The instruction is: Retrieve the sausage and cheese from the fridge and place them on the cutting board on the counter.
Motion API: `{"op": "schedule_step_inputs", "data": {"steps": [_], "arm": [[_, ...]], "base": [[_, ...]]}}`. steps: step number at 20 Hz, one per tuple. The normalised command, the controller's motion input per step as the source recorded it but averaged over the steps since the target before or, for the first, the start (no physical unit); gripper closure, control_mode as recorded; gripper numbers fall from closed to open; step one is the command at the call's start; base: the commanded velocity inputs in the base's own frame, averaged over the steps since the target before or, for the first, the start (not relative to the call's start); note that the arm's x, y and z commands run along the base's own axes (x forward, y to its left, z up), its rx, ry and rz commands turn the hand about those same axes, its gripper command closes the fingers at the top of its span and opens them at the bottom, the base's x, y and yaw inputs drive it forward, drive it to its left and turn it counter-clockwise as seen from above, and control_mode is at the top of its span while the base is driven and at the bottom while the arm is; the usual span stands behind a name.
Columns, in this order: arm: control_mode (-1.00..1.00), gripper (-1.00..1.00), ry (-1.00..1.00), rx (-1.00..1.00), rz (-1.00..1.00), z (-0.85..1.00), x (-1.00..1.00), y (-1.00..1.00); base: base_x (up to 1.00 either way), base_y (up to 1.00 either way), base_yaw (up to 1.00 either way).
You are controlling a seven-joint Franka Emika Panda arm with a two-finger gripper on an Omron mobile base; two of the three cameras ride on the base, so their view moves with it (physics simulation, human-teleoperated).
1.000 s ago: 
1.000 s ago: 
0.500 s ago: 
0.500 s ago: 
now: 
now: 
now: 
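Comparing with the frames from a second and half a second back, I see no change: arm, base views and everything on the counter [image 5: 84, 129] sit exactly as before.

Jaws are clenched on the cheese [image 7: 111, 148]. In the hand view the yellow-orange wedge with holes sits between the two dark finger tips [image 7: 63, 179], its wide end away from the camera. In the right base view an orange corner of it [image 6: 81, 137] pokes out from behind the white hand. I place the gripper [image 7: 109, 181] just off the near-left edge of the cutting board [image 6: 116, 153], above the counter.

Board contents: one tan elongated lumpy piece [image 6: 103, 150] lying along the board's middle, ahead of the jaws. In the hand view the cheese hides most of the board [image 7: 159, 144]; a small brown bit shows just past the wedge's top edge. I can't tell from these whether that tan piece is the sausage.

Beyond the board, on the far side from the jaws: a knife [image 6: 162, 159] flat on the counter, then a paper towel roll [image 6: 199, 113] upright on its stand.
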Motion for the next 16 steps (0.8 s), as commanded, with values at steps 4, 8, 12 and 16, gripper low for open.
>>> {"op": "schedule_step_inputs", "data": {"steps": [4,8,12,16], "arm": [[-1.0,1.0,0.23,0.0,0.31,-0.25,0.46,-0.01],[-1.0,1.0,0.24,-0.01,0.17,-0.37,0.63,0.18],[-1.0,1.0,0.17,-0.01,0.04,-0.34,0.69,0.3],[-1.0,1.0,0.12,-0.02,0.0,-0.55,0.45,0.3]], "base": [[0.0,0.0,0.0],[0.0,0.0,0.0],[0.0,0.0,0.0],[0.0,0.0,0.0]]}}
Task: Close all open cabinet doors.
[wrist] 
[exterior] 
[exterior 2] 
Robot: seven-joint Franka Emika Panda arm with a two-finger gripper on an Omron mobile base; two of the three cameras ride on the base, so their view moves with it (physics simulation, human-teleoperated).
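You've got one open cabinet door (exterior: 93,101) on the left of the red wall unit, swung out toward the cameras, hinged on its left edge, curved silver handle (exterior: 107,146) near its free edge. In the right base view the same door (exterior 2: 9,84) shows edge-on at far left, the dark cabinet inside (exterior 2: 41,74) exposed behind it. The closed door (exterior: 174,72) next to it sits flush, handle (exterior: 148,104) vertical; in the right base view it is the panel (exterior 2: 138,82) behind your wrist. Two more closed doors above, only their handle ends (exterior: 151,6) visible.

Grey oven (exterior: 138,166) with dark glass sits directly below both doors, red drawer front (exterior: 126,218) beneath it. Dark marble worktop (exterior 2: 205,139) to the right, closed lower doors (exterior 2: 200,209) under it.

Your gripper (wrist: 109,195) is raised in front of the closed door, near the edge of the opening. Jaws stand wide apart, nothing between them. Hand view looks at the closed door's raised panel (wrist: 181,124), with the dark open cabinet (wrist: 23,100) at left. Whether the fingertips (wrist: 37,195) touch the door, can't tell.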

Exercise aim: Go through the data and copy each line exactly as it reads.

Your solution:
The instruction is: Retrieve the sausage and cheese from the fridge and place them on the cutting board on the counter.
Motion API: `{"op": "schedule_step_inputs", "data": {"steps": [_], "arm": [[_, ...]], "base": [[_, ...]]}}`. steps: step number at 20 Hz, one per tuple. The normalised command, the controller's motion input per step as the source recorded it but averaged over the steps since the target before or, for the first, the start (no physical unit); gripper closure, control_mode as recorded; gripper numbers fall from closed to open; step one is the command at the call's start; base: the commanded velocity inputs in the base's own frame, averaged over the steps since the target before or, for the first, the start (not relative to the call's start); note that the arm's x, y and z commands run along the base's own axes (x forward, y to its left, z up), its rx, ry and rz commands turn the hand about those same axes, its gripper command closes the fingers at the top of its span and opens them at the bottom, the base's x, y and yaw inputs drive it forward, drive it to its left and turn it counter-clockwise as seen from above, and control_mode is at the top of its span while the base is driven and at the bottom while the arm is; the usual span stands behind a name.
Columns, in this order: arm: control_mode (-1.00..1.00), gripper (-1.00..1.00), ry (-1.00..1.00), rx (-1.00..1.00), rz (-1.00..1.00), z (-0.85..1.00), x (-1.00..1.00), y (-1.00..1.00); base: base_x (up to 1.00 either way), base_y (up to 1.00 either way), base_yaw (up to 1.00 either way).
You are controlling a seven-joint Franka Emika Panda arm with a two-finger gripper on an Omron mobile base; two of the three cameras ride on the base, so their view moves with it (physics simulation, human-teleoperated).
1.000 s ago: 
1.000 s ago: 
0.500 s ago: 
0.500 s ago: 
now: 
now: 
now: 
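Comparing with the frames from a second and half a second back, I see no change: arm, base views and everything on the counter [image 5: 84, 129] sit exactly as before.

Jaws are clenched on the cheese [image 7: 111, 148]. In the hand view the yellow-orange wedge with holes sits between the two dark finger tips [image 7: 63, 179], its wide end away from the camera. In the right base view an orange corner of it [image 6: 81, 137] pokes out from behind the white hand. I place the gripper [image 7: 109, 181] just off the near-left edge of the cutting board [image 6: 116, 153], above the counter.

Board contents: one tan elongated lumpy piece [image 6: 103, 150] lying along the board's middle, ahead of the jaws. In the hand view the cheese hides most of the board [image 7: 159, 144]; a small brown bit shows just past the wedge's top edge. I can't tell from these whether that tan piece is the sausage.

Beyond the board, on the far side from the jaws: a knife [image 6: 162, 159] flat on the counter, then a paper towel roll [image 6: 199, 113] upright on its stand.
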Motion for the next 16 steps (0.8 s), as commanded, with values at steps 4, 8, 12 and 16, gripper low for open.
>>> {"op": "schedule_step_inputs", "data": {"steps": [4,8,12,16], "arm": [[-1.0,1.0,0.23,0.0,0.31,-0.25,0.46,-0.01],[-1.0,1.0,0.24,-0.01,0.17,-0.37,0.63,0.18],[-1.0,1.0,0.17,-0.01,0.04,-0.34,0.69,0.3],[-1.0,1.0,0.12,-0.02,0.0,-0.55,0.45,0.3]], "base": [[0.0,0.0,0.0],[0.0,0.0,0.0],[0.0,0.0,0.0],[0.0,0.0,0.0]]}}
Task: Close all open cabinet doors.
[wrist] 
[exterior] 
[exterior 2] 
Robot: seven-joint Franka Emika Panda arm with a two-finger gripper on an Omron mobile base; two of the three cameras ride on the base, so their view moves with it (physics simulation, human-teleoperated).
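You've got one open cabinet door (exterior: 93,101) on the left of the red wall unit, swung out toward the cameras, hinged on its left edge, curved silver handle (exterior: 107,146) near its free edge. In the right base view the same door (exterior 2: 9,84) shows edge-on at far left, the dark cabinet inside (exterior 2: 41,74) exposed behind it. The closed door (exterior: 174,72) next to it sits flush, handle (exterior: 148,104) vertical; in the right base view it is the panel (exterior 2: 138,82) behind your wrist. Two more closed doors above, only their handle ends (exterior: 151,6) visible.

Grey oven (exterior: 138,166) with dark glass sits directly below both doors, red drawer front (exterior: 126,218) beneath it. Dark marble worktop (exterior 2: 205,139) to the right, closed lower doors (exterior 2: 200,209) under it.

Your gripper (wrist: 109,195) is raised in front of the closed door, near the edge of the opening. Jaws stand wide apart, nothing between them. Hand view looks at the closed door's raised panel (wrist: 181,124), with the dark open cabinet (wrist: 23,100) at left. Whether the fingertips (wrist: 37,195) touch the door, can't tell.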

That concludes the exercise.